Task prompt: Give the count of lines that hold the word "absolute" in this listing, with nothing added.
──────── Information supplied ────────
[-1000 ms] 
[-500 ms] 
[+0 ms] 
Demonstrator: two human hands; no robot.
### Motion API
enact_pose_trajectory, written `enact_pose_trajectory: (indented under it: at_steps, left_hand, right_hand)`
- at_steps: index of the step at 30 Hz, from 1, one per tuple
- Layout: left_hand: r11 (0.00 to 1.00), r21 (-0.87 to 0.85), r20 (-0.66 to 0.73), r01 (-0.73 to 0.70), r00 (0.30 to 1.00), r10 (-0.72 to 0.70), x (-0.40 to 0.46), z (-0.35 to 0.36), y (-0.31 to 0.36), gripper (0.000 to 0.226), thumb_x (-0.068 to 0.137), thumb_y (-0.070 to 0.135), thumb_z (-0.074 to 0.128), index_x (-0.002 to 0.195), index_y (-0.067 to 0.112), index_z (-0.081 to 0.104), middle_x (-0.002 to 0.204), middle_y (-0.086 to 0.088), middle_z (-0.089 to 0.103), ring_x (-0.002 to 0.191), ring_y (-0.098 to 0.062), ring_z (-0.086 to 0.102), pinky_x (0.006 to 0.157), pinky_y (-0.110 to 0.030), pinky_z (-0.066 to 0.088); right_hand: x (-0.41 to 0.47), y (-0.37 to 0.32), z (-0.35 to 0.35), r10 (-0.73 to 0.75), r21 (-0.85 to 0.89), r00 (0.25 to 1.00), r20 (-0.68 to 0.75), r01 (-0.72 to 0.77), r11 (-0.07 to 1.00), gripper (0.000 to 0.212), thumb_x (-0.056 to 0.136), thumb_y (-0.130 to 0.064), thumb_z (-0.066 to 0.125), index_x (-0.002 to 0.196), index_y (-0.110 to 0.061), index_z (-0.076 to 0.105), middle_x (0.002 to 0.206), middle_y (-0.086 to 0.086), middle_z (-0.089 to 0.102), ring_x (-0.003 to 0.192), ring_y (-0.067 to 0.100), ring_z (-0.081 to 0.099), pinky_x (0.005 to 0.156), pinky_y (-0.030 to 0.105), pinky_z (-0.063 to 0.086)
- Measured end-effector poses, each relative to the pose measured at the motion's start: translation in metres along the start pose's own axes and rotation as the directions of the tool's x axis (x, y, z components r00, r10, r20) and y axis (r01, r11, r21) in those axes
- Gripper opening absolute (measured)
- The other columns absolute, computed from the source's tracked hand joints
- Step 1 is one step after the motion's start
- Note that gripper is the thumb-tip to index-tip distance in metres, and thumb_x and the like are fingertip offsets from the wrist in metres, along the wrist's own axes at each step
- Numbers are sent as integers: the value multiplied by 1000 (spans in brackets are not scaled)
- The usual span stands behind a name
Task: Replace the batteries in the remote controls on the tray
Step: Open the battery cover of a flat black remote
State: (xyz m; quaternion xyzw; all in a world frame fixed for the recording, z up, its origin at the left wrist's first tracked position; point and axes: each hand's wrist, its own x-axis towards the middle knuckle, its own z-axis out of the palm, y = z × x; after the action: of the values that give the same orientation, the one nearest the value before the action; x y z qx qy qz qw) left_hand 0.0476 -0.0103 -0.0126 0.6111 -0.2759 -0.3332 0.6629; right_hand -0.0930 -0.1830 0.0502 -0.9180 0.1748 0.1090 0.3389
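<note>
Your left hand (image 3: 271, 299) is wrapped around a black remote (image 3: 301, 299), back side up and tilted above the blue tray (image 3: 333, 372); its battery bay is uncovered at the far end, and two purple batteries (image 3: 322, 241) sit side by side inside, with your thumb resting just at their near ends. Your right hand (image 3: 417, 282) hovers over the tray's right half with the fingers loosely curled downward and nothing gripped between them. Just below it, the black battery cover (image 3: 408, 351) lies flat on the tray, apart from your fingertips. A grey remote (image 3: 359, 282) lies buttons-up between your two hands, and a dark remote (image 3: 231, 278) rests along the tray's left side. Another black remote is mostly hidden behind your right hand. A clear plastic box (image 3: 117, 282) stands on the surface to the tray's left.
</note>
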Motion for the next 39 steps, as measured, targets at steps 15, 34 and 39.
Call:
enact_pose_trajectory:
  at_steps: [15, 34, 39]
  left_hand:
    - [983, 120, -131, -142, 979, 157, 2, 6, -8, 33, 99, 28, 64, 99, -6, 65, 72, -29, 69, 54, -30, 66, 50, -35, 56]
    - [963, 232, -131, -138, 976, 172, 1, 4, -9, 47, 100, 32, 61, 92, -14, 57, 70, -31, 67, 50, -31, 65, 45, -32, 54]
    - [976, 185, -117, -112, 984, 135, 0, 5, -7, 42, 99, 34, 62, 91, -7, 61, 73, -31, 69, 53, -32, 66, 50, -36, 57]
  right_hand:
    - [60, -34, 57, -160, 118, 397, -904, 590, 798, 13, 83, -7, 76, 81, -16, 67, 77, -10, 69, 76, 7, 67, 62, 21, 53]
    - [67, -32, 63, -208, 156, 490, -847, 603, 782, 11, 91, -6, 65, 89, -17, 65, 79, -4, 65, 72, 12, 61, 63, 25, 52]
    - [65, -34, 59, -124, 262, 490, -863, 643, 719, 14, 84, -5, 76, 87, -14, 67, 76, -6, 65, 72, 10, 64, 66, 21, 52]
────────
Exercise answer: 2